Pelo soalho esburacado e carcomido occultam-se uns bichos infernaes, molles, gellalinosos. O tecto, artisticamente cinzelado pelo longo e imperioso trabalho da aranha, quasi se não distingue d'entre a escuridão que cerca o aposento.
E Maria, a desventurada creatura, jaz immersa em intima dôr, abandonada aos vermes que lhe róem as carnes syphiliticas, negras, cobertas de pustullas e de putrefacção. Querem conhecel-a?
Rica e formosa, fôra esta mulher. Cheia de venturas e mimos deslisára a sua vida, sem mais attritos do que aquelles que ordinariamente nos dá o tempo e a natureza.
Acariciada pelo anjo do amor e embalada nos sonhos gentis da opulencia, Maria sentiu-se a um tempo admirada e requestada pela mais guapa fidalguia do seu paiz.
Seus paes, habituados áquelle unico thesouro, eram inexoraveis no cumprimento das suas profundas e intimas affeições. Nada exigia, que para logo não fosse satisfeito. O mais leve capricho tentavam-no elles realisar com a satisfação de um escravo, que por sua senhora arriscára a vida.
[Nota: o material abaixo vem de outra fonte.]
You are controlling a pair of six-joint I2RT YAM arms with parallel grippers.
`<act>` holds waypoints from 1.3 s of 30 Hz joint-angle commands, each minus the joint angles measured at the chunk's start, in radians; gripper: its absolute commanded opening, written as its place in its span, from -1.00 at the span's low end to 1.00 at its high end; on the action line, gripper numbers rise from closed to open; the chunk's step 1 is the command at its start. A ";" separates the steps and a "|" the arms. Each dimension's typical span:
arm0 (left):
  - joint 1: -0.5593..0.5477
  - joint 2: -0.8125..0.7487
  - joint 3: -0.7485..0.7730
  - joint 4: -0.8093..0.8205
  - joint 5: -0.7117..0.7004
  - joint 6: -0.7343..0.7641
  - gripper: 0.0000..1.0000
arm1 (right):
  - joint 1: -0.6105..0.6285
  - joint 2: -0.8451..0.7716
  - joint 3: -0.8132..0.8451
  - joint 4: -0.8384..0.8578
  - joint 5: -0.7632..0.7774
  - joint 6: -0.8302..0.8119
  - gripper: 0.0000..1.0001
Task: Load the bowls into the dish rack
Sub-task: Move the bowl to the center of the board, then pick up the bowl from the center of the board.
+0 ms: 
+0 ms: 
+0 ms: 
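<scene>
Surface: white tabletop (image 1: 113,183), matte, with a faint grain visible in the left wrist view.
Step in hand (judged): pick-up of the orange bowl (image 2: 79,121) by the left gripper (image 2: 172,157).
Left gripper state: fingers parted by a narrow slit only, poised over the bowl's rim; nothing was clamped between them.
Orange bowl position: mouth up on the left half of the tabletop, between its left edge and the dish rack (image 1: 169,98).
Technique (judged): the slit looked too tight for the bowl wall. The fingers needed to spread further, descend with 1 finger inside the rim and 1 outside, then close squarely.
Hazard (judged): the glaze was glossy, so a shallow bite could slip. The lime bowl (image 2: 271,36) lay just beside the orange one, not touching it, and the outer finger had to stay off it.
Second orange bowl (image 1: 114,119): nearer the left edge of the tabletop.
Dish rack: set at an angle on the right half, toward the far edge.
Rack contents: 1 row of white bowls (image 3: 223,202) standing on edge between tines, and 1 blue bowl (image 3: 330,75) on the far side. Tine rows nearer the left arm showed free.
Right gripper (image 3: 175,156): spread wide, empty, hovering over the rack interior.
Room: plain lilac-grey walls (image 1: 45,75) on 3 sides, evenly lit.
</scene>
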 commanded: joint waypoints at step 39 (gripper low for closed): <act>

Assim cresceu aquelle arbusto. Descuidado e candido, não houve vento que lhe açoutasse as tenras vergontesa. O sol, saúdava-o todas as manhãs, e a primavera encontrou-o viçoso, coberto de flôr e de esperanças.
Veiu, porém, a tempestade. O sul rugiu temeroso. No espaço precipitaram-se as nuvens, prenhes de electricidade. A arvore, mal segara, tremeu na sua raiz, e desappareceu da terra.
Onde estava Maria? Porventura iria ella em busca de algum anjo bom, seu irmão?
Fragil, como qualquer mulher, Maria não ousára resistir á fatalidade que a dominava. Fugiu. Fugiu romanticamente, por um lençol, atado á janella de sacada, e á meia-noite.